In the entries below, find the line with "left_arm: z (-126" and the line with "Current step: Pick". Return those two lines and all lines between them, exactly.
:: Input data
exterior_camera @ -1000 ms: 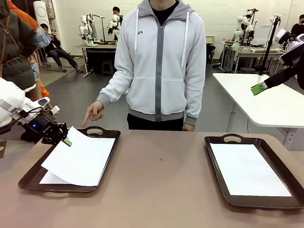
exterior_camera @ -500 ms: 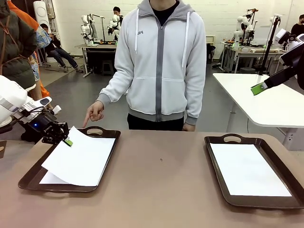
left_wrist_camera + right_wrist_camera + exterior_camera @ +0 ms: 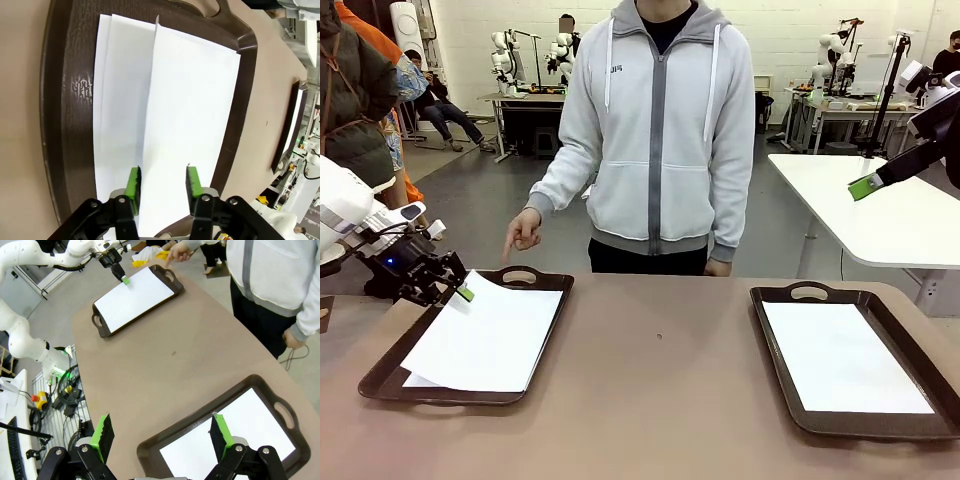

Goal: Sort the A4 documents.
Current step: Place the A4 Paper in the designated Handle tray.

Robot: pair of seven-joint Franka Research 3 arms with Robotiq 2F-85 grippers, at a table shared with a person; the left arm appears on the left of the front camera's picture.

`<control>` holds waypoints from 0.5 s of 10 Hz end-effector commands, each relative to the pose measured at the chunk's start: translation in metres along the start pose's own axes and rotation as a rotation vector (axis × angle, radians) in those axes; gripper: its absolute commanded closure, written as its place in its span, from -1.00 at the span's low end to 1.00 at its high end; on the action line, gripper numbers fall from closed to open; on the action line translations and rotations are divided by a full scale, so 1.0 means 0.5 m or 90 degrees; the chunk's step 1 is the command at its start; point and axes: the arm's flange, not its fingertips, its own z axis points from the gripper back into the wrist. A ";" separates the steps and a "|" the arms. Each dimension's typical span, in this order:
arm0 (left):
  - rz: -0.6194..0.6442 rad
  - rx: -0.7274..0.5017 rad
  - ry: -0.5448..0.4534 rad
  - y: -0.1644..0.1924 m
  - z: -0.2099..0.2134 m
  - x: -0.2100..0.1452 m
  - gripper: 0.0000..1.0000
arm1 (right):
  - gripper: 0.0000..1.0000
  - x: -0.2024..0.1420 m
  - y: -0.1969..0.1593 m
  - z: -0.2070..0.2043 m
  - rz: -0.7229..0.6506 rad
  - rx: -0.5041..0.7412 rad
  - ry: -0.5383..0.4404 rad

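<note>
White A4 documents lie stacked in left brown tray; another sheet in right tray.
My left tool is spread over the top sheet's edge, not pinching. My right tool hangs wide apart above the counter.

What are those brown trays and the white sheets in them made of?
The trays look like moulded plastic, dark brown with a faint gloss and a grained texture; I can't be certain. The white sheets look like thin matte paper: the top one bends along a soft fold line.

left tray | right tray | brown table
</note>
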 end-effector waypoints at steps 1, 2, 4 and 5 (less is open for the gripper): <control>0.012 0.037 -0.010 -0.005 0.024 -0.012 -0.26 | -1.00 -0.001 0.001 -0.002 0.003 0.000 0.006; 0.010 0.045 -0.012 -0.008 0.033 -0.015 -0.95 | -1.00 -0.001 0.001 -0.002 0.003 0.000 0.006; 0.012 0.032 -0.007 -0.008 0.045 -0.018 -1.00 | -1.00 -0.001 0.001 -0.002 0.003 0.000 0.006; 0.009 0.028 -0.008 -0.012 0.048 -0.020 -1.00 | -1.00 -0.001 0.001 -0.002 0.003 0.000 0.006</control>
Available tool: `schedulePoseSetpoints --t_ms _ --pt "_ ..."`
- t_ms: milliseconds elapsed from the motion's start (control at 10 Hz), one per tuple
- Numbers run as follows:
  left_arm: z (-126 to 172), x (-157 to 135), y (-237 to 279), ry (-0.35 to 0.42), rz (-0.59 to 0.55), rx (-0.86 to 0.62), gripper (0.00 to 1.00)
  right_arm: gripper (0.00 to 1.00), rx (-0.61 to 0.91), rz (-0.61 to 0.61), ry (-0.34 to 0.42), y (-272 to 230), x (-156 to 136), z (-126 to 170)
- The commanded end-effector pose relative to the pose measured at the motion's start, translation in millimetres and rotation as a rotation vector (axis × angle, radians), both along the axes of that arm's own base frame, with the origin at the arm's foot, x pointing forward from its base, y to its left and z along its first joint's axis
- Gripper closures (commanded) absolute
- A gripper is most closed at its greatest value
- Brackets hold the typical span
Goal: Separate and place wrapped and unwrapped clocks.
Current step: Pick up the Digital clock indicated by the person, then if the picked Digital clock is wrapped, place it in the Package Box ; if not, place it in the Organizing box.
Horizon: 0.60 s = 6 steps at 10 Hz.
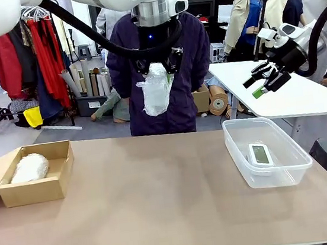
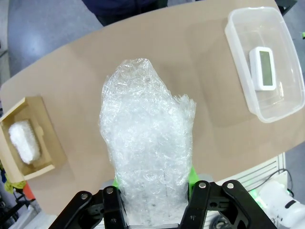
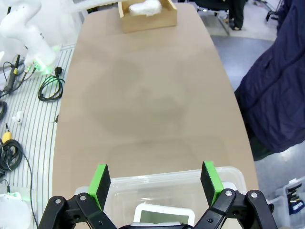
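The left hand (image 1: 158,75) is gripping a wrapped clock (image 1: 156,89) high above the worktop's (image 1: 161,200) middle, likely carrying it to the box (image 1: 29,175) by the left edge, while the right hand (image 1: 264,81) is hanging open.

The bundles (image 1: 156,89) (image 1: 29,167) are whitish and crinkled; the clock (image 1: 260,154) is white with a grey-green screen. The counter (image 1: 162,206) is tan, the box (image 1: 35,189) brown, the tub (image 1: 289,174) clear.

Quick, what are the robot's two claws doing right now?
Left gripper: closed, holding a wrapped clock up in the air.
Right gripper: open, holding nothing.
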<state>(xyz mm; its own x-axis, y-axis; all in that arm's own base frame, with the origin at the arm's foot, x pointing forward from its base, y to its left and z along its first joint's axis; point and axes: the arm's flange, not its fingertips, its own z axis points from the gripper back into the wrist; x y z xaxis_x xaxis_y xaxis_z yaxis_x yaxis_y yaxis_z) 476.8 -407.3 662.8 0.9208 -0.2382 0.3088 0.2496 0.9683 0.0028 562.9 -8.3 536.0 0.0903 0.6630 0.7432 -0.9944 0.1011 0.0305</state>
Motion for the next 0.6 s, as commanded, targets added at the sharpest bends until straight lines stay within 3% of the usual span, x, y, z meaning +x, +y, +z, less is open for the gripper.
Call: schedulePoseSetpoints --t_ms 0,500 --pt "4.2 0.4 3.2 -0.001 -0.005 -0.007 1.0 0.0 -0.02 0.008 -0.022 0.3 -3.4 -1.9" --pt "4.2 0.4 3.2 -0.001 -0.005 -0.007 1.0 0.0 -0.02 0.008 -0.022 0.3 -3.4 -1.9"
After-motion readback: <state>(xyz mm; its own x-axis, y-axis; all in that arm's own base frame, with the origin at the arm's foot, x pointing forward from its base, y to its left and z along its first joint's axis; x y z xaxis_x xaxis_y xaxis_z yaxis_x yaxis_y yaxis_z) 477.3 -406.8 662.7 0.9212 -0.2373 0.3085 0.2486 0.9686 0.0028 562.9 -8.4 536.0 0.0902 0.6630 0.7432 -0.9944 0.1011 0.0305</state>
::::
■ **Response to the task**:
  left_arm: z (-126 to 172), x (-157 to 135), y (-237 to 279), ry (-0.35 to 0.42), rz (-0.59 to 0.55), rx (-0.86 to 0.62), gripper (0.00 to 1.00)
  right_arm: gripper (0.00 to 1.00), rx (-0.61 to 0.91), rz (-0.61 to 0.61), ry (-0.34 to 0.42), y (-272 to 230), x (-156 to 136), z (-126 to 170)
- The commanded end-effector pose relative to the pose measured at the motion's start, translation in millimetres and rotation as a rotation vector (axis × angle, radians), both along the axes of that arm's own base frame, with the origin at the arm's foot, x pointing forward from its base, y to its left and z along its first joint's axis
- Gripper closures (commanded) absolute
- A gripper is most closed at its greatest value
- Brackets hold the typical span
Goal: Separate and place wrapped and unwrapped clocks.
Current step: Pick up the Digital clock indicated by the person, then if the picked Digital clock is wrapped, place it in the Package Box ; if not, place it in the Organizing box.

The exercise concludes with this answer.